Everything has a place, and there is a place for everything. He runs a neat and tidy ship. As best he can. All his trucks are accounted for, each has a name. The correct name. He can show you them in a book, and point them out on the streets. The wealth of information is outstanding, considering I don’t even know where he learned it from. I mix their names up, daily. And certainly hear about it. Names are important.

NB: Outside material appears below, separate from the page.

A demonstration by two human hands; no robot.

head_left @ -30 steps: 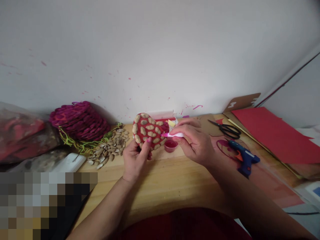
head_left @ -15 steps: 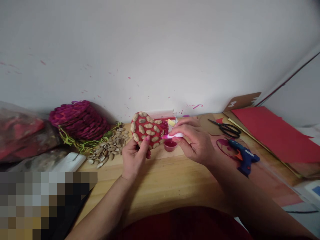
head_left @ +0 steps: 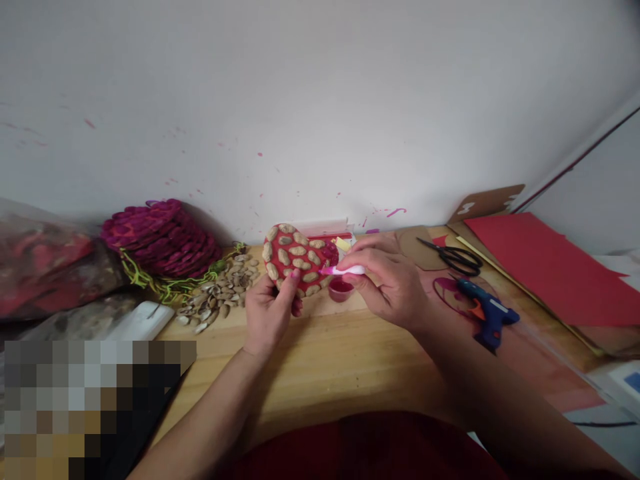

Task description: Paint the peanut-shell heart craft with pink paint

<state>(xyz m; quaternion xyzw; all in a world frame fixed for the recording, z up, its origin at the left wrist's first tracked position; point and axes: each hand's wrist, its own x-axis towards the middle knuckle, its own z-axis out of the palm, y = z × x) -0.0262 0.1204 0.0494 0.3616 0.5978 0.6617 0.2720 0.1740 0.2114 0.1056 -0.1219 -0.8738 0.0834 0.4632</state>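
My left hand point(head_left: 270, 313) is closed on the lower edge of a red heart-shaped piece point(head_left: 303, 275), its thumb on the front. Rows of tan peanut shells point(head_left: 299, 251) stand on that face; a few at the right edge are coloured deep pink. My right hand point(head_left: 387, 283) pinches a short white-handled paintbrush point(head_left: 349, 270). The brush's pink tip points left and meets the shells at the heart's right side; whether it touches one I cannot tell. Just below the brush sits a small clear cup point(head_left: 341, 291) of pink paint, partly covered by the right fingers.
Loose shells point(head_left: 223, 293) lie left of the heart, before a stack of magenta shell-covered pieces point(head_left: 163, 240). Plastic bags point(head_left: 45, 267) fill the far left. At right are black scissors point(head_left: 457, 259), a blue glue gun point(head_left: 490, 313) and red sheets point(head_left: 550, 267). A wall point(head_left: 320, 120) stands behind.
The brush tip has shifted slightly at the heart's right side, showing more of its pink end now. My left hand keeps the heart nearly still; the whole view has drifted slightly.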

He marches into school as if he owns the class, such a difference from the first time he set foot, was dragged in. He follows his routine, set solely by himself. No one told him to, no one taught him how. But everyday he repeats his steps. As if he knows the structure satisfies his active mind. He smiles at his teacher, who smiles back. She tells me he is a good kid, she loves having him in her class, and how well behaved and mannered he is. I smile, knowing those well manners and behavior are things he does to please her, and only her, because he knows she loves him, and he wants nothing more than to please her.

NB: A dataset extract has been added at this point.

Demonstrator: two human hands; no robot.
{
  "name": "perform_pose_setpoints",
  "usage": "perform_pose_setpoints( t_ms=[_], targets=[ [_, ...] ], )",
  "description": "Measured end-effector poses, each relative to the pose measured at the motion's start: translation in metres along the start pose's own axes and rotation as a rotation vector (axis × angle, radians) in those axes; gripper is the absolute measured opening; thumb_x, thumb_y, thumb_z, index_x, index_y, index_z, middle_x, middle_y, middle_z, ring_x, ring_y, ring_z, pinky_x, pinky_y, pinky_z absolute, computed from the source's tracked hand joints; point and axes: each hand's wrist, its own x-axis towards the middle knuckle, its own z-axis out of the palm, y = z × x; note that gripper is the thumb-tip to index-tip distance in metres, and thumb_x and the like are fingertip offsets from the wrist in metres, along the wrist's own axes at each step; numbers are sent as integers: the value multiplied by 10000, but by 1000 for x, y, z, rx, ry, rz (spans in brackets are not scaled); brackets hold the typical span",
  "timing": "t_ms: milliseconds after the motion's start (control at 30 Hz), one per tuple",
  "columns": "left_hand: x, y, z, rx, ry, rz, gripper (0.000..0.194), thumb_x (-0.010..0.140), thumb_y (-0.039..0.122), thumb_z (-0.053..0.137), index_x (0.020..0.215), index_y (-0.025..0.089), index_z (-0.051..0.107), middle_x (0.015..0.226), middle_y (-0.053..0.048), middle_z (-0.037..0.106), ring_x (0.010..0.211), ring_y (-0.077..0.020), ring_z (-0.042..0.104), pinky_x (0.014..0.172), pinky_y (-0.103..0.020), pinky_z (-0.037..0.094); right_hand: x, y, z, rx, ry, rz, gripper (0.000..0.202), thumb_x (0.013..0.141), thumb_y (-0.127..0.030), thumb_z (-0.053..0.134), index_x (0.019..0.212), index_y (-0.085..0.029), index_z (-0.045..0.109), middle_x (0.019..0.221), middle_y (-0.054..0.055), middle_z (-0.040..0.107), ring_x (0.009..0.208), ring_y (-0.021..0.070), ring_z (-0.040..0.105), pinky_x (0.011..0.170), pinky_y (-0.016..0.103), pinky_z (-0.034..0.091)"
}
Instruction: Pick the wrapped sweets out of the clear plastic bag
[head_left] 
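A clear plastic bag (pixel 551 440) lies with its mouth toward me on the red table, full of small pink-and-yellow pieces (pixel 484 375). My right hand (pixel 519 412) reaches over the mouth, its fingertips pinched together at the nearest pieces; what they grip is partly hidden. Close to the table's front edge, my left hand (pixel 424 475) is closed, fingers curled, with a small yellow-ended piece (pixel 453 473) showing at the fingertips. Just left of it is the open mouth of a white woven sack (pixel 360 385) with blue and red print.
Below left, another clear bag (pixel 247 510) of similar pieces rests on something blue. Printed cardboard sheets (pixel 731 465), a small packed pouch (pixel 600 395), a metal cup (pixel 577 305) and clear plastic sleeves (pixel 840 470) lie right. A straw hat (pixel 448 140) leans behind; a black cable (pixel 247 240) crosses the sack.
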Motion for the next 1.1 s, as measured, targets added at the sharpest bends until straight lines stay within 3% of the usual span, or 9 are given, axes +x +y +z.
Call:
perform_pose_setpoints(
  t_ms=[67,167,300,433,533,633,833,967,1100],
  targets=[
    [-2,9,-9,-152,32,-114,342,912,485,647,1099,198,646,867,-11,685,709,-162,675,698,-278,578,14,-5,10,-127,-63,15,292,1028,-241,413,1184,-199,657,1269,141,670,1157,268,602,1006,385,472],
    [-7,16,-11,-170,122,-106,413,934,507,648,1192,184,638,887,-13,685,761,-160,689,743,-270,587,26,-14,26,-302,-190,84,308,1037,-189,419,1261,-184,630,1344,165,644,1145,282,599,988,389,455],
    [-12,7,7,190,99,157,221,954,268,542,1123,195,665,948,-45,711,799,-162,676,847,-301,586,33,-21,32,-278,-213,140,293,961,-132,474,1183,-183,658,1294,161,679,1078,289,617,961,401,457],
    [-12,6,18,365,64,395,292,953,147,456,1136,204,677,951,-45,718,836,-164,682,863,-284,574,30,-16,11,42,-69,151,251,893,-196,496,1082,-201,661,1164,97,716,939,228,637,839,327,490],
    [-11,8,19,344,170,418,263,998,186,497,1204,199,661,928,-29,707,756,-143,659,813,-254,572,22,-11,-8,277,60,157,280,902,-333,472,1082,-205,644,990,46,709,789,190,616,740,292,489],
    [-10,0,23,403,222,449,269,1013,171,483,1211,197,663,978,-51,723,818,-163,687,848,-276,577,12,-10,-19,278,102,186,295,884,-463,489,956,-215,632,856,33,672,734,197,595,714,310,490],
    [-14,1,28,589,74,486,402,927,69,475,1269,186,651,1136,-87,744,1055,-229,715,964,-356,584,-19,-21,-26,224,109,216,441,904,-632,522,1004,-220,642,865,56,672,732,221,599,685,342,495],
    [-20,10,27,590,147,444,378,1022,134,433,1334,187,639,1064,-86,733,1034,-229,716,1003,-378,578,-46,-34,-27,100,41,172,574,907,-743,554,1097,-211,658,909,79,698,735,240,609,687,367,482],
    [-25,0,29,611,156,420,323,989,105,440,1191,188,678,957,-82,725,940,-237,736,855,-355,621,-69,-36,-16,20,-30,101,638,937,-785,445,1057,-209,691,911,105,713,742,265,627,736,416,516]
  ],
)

As if he knows people deeply, he offers up a small sample of himself to them. Individualized to each person. Caring, he is. Such a smart kid, with great potential.

But at what cost?

On days that he rolls out on the wrong side of the bed, when the green mixes with the blue, and the orange socks are missing. When breakfast gets soggy too fast, and there is snow on the ground. When he isn’t feeling up to par, or he is just in a bad mood. When the smile fades, and the laughter is gone. When he doesn’t understand what is going on in his mind, and everything is coming at him at once and he just. Cant. Stop. Things. When no one can offer him any sympathy or support or an understanding ear. When he doesn’t know how to say whats going on, and he cant do anything else but scream.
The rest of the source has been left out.